À agência Lusa, o professor aposentado da Universidade dos Açores Carlos Cordeiro, que dedicou grande parte da sua vida académica ao estudo do regionalismo e da autonomia, explicou que desde meados do século XIX se assistiu ao começo da “afirmação de uma consciência açoriana”, sobretudo insular, mas numa “perspetiva negativa”.

“Ou seja, baseada no princípio de que os Açores eram prejudicados ao nível do investimento público e da despesa, entre outros aspetos, relativamente ao que se estava a passar no continente”, referiu o investigador.

Carlos Cordeiro acrescentou que na década de 80 do século XIX surgem, simultaneamente, ideias independentistas nos Açores “oriundas do republicanismo federalista (esquerda da época)”, a defender a separação do país ou, pelo menos, a constituição de um estado de uma federação portuguesa.

O docente referiu que, num contexto de “dificuldade da Fazenda Nacional” e de “grandes apertos” derivados do aumento de impostos nos Açores, surgiu, a 02 de março de 1895, o decreto que introduzia, baseado na existência de uma junta geral, um regime de autonomia administrativa e a possibilidade de a região beneficiar das receitas fiscais próprias.

Neste primeiro momento autonómico emergem figuras como Aristides Pereira da Mota, Montalverne de Sequeira e Caetano de Andrade Albuquerque.

Com a implantação da República, a 05 de outubro de 1910, assistiu-se à tentativa, liderada por intelectuais da altura, da “afirmação muito consistente da identidade regional”, não se tratando exclusivamente de uma questão político-administrativa.

De acordo com o historiador, quando surge o Estado Novo, em 1933, é nomeado para o arquipélago um representante especial do Governo da República, o açoriano coronel Silva Leal, que verifica o “descontentamento local” relativamente à Administração Central, conseguindo um decreto que favorece as juntas gerais autónomas.

“Este não é propriamente um decreto autonomista.
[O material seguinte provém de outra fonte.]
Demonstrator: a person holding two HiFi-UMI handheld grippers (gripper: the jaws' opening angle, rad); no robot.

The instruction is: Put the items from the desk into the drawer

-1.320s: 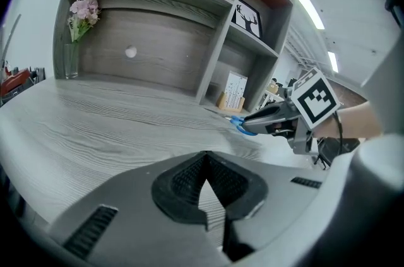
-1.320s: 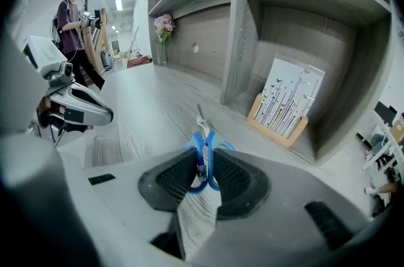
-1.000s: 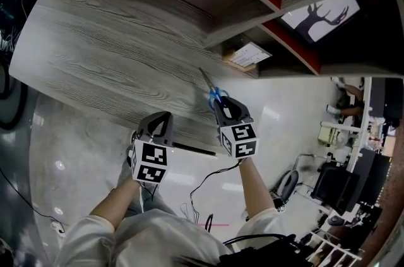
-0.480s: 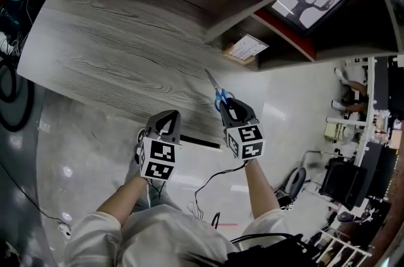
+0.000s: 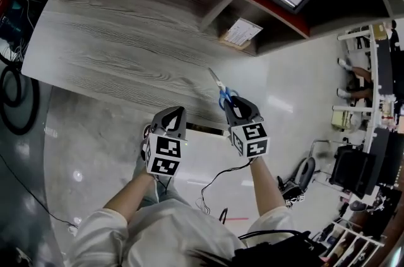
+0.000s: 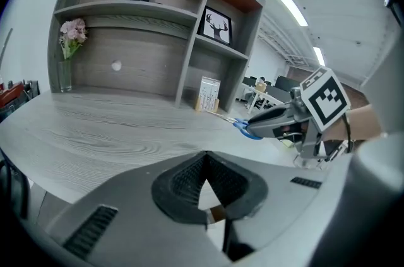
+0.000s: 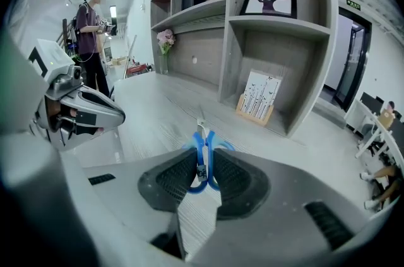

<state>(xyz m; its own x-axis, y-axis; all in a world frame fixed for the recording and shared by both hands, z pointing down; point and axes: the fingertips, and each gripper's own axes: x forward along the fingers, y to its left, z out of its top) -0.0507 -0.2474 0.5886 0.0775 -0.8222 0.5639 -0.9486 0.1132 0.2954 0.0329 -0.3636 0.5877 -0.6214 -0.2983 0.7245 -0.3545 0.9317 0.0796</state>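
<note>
Scissors (image 7: 197, 155) in R gripper (image 7: 203, 158) (L gripper (image 6: 206, 158) empty)

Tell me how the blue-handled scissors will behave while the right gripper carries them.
The scissors look rigid and slim, so they are probably light. The right gripper pinches only the smooth blue handle loops, so the scissors may pivot or slip if swung quickly. The thin blades jut out ahead of the jaws and could snag on the desk.
</note>
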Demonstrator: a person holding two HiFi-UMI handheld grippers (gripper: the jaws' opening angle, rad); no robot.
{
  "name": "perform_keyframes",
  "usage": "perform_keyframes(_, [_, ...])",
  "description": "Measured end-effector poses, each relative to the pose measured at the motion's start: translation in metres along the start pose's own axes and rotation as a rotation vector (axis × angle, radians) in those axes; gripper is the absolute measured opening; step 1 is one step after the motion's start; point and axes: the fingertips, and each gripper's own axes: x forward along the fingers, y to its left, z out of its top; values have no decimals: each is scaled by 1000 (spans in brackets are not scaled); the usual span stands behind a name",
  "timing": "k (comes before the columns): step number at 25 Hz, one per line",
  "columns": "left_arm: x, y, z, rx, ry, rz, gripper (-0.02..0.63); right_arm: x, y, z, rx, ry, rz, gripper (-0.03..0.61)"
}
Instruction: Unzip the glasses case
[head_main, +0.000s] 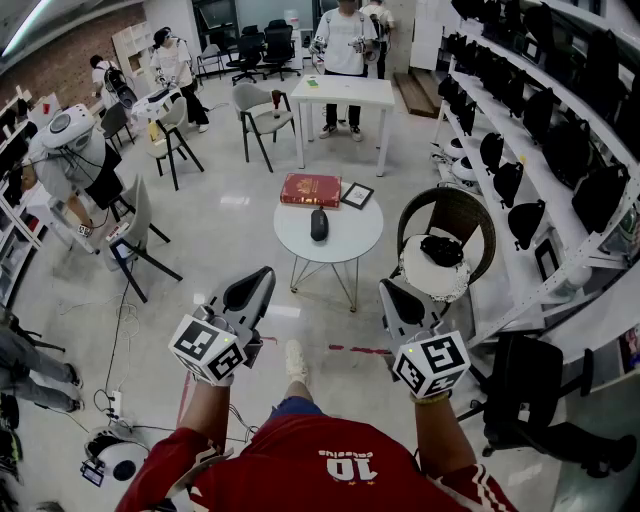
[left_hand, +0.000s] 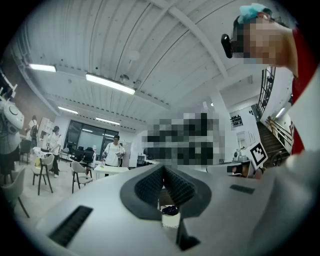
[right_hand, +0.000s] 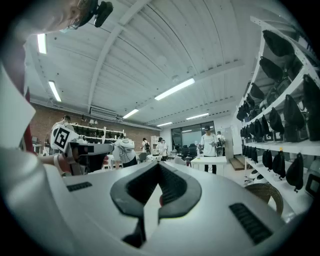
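Note:
The dark oval glasses case (head_main: 319, 224) lies zipped on a small round white table (head_main: 350, 240) a few steps ahead of me. Both grippers hang in the air well short of it, pointing toward the table. My left gripper (head_main: 263, 274) is shut with nothing in it. In the left gripper view its black pads (left_hand: 150, 184) meet at the tips (left_hand: 162, 171), and the case (left_hand: 170, 210) shows small through the gap below them. My right gripper (head_main: 388, 291) is also shut and empty, its jaws (right_hand: 159, 167) closed to a point.
A red book (head_main: 310, 189) and a small framed picture (head_main: 357, 195) share the round table. A wicker chair (head_main: 447, 240) stands to its right, shelves of black bags (head_main: 560, 150) line the right wall, and a black office chair (head_main: 530, 390) is near my right. People stand by a white desk (head_main: 343, 92) behind.

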Motion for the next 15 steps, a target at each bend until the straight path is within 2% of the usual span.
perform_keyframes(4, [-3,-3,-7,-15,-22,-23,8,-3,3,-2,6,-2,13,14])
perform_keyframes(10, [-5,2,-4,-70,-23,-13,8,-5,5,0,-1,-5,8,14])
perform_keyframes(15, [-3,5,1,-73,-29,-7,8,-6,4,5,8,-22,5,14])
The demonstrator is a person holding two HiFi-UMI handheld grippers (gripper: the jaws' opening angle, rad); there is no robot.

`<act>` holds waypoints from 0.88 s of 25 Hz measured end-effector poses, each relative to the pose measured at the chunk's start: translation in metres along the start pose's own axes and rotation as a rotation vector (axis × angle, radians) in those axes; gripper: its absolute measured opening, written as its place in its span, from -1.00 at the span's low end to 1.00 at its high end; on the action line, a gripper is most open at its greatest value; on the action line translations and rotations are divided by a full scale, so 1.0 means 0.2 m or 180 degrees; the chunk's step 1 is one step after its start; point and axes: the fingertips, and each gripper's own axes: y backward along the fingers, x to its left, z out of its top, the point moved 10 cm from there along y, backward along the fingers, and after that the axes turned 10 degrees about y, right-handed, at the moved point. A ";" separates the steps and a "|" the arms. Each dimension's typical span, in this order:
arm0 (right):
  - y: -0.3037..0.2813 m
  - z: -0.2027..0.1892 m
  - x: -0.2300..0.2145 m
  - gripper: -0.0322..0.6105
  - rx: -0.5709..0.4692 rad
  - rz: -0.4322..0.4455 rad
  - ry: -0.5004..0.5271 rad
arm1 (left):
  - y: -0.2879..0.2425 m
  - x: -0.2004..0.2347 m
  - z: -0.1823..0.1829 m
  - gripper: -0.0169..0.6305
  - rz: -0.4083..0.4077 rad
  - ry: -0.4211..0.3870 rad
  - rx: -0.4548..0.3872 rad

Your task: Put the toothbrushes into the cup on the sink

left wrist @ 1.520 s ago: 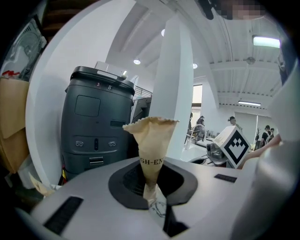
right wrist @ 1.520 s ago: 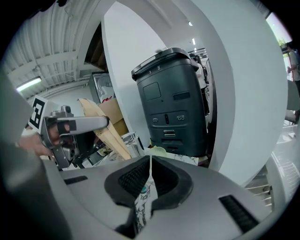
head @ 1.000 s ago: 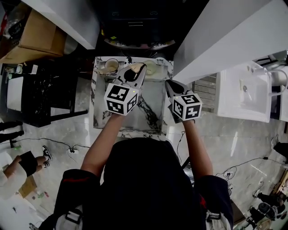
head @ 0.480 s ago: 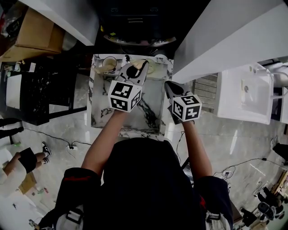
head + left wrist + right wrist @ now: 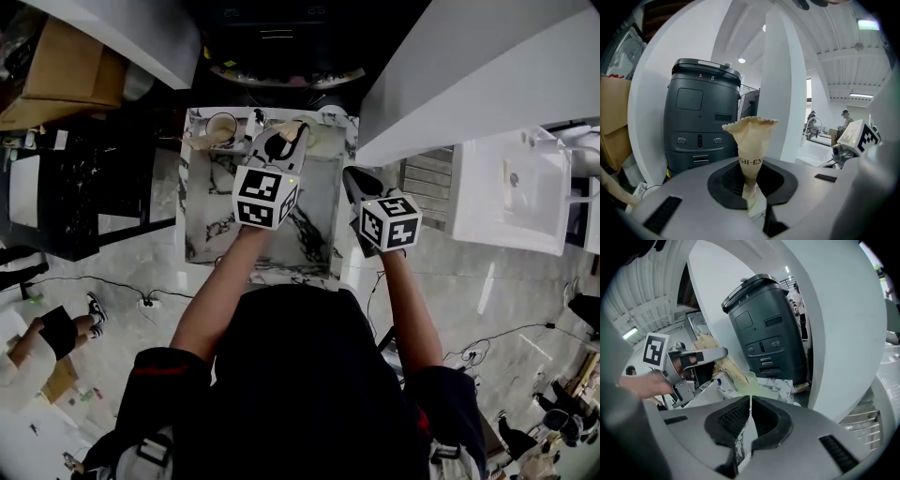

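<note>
Toothbrush (image 5: 752, 136), paper-wrapped, stood upright, pinched in the left gripper (image 5: 751, 204). The pale green cup (image 5: 751, 378) sat on the sink (image 5: 314, 202) just beside its tip, nearer that hand. The right gripper (image 5: 749, 405) was almost closed, seemingly empty.

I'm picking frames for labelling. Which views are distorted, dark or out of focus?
Head view: fisheye bends the white walls, dark at top centre, marble sink well lit. Left gripper view: heavy fisheye, black corners; wrapped toothbrush sharp. Right gripper view: same distortion; pale green thing at the jaws blurred.
</note>
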 end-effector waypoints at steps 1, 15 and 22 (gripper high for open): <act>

Aliás, alguns autonomistas da época, como José Bruno Carreiro, afirmam que os Açores não precisam de mais autonomia, mas de capacidade para desenvolver a região. O que estava em causa era a questão das receitas e a capacidade de as poder administrar”, destacou.

Já com Oliveira Salazar na pasta das Finanças é revisto este decreto com um diploma de 16 de julho de 1928, que “exalta no seu preâmbulo as virtudes da autonomia e as capacidades do povo açoriano em se autoadministrar”, transferindo novamente para a região serviços das juntas gerais, mas mantendo as mesmas receitas.

Carlos Cordeiro acentuou que foi num cenário de “grande pobreza” e emigração nos Açores que, em 1938, o Estado promoveu uma revisão da situação insular, sendo, dois anos depois, publicado o estatuto dos distritos autónomos insulares.

Também a Horta, obrigatoriamente, passou a esta condição, além de Angra do Heroísmo e Ponta Delgada.

Na década de 60, surge um movimento denominado Semanas de Estudo, com jovens padres formados em Roma, Itália, pretendendo-se, sem “grandes preocupações” sobre a organização político-administrativa, constituir a “verdadeira consciência açoriana”.

Já a 22 de agosto de 1975 é criada a Junta Administrativa e de Desenvolvimento Regional (a Junta Regional dos Açores), na sequência do levantamento popular de 06 de junho do mesmo ano em Ponta Delgada e, menos de um ano depois, é aprovado o Estatuto provisório da Região Autónoma dos Açores.